* Tarullo gives three-pronged approach to stem risks
* Foreign banks would establish holding companies
* Align capital, liquidity standards with U.S. banks
By Jonathan Spicer and Douwe Miedema
NEW HAVEN, Conn./WASHINGTON, Nov 28 A top
Federal Reserve official launched a plan to subject foreign
banks to the same tough oversight rules as their U.S. rivals, a
policy shift that could make it less attractive for banks to do
business in America.
Fed Governor Daniel Tarullo outlined a three-pronged
approach that would force the largest U.S. divisions of foreign
banks to establish holding companies over all subsidiaries.
Under this proposal, the Fed would stop relying on foreign
oversight of banks.
The proposal, which the Federal Reserve Board is now
refining, would require foreign banks' U.S. holding companies to
comply with the same capital rules that apply to U.S. banks, and
it would make liquidity standards "broadly consistent" with
domestic rules, he said.
Tarullo, who plays a leading role on regulatory issues at the
U.S. central bank, characterized his plan as "a middle course"
for foreign banks doing big business in the United States. He
said he aimed to make it "minimally disruptive."
But foreign banks were not happy with the proposal.
"We're disappointed that Governor Tarullo's speech appears
to signify a departure from the Federal Reserve Board's
long-standing case-by-case approach when dealing with foreign
banking organizations," Sally Miller, head of the Institute of
International Bankers, said in a statement.
Tarullo's landmark proposal suggests that, four years after
the worst of the financial crisis, regulators remain wary of the
risks posed by big banks that do business globally, and are
prepared to tighten the rules as a precaution.
"By imposing a more standardized regulatory structure on the
U.S. operations of foreign banks, we can ensure that enhanced
prudential standards are applied consistently across foreign
banks," Tarullo told a Yale School of Management forum.
Details of the new rules are now under discussion at the
Fed, Tarullo said, adding he expects the Fed's board to issue a
more detailed notice of proposed rulemaking in coming weeks.

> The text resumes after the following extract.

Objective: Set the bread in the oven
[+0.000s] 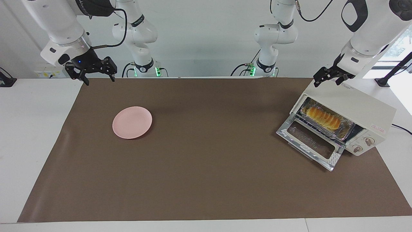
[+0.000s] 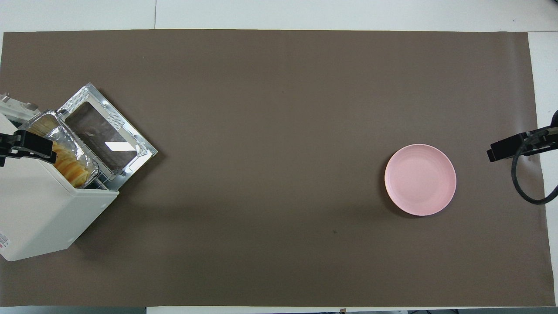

Earlier this month, the Fed said it would delay the
so-called Basel III capital standards beyond a Jan. 1, 2013,
deadline. That caused ripples globally, prompting some to worry
that banks' intensive lobbying efforts succeeded in watering
down and delaying post-crisis reforms.
PROBLEMS FOR EUROPEAN BANKS?
In late 2008 - in response to the financial crisis that
began in the United States but spread globally - the Fed
extended hundreds of billions of dollars in emergency loans to
support the U.S. units of European banks.
Tarullo's proposal could crimp international funding schemes
at European banks such as Barclays Plc and Deutsche
Bank, and compel them to beef up capital in the
United States, accountants said.
"The foreign banks are going to have to relook at the cost
of doing business in the U.S. versus the benefits," said Dan
Ryan, chairman of the financial services regulatory practice at
accountancy firm PricewaterhouseCoopers.
"It will force a new look into the profitabilty of the U.S.
operations and how much capital they need," he said.
The proposed rules could amplify criticism that regulators
globally are not cooperating to set universal standards,
complicating funding-market rules at a time that the world
economy is still struggling to recover from recession.
The additional capital and liquidity buffers "may
incrementally increase cost and reduce flexibility of
internationally active banks that manage their capital and
liquidity on a centralized basis," Tarullo acknowledged.
"However, managing liquidity and capital on a local basis
can have benefits not just for financial stability generally,
but also for firms themselves," he said.
Banks have relied increasingly on shorter-term funding and
riskier trading over the last decade, Tarullo added, arguing
that U.S. regulators cannot be "completely reassured" by the
capital levels of foreign banks.
Tarullo surprised Wall Street last month by suggesting that
Congress should cap the size of banks based on their share of
U.S. gross domestic product.
Charles Horn, a partner in law firm Morrison & Foerster,
said the financial industry had been expecting the Fed to put
out tougher rules for foreign banks.
"We all knew that the Fed and the other regulators were
going to turn up the regulatory heat on the U.S. operations of
large foreign banks," he said.
But U.S. banks, which already face stricter capital and
other requirements, would welcome the Fed's decision to toughen
the rules for foreign banks, he said.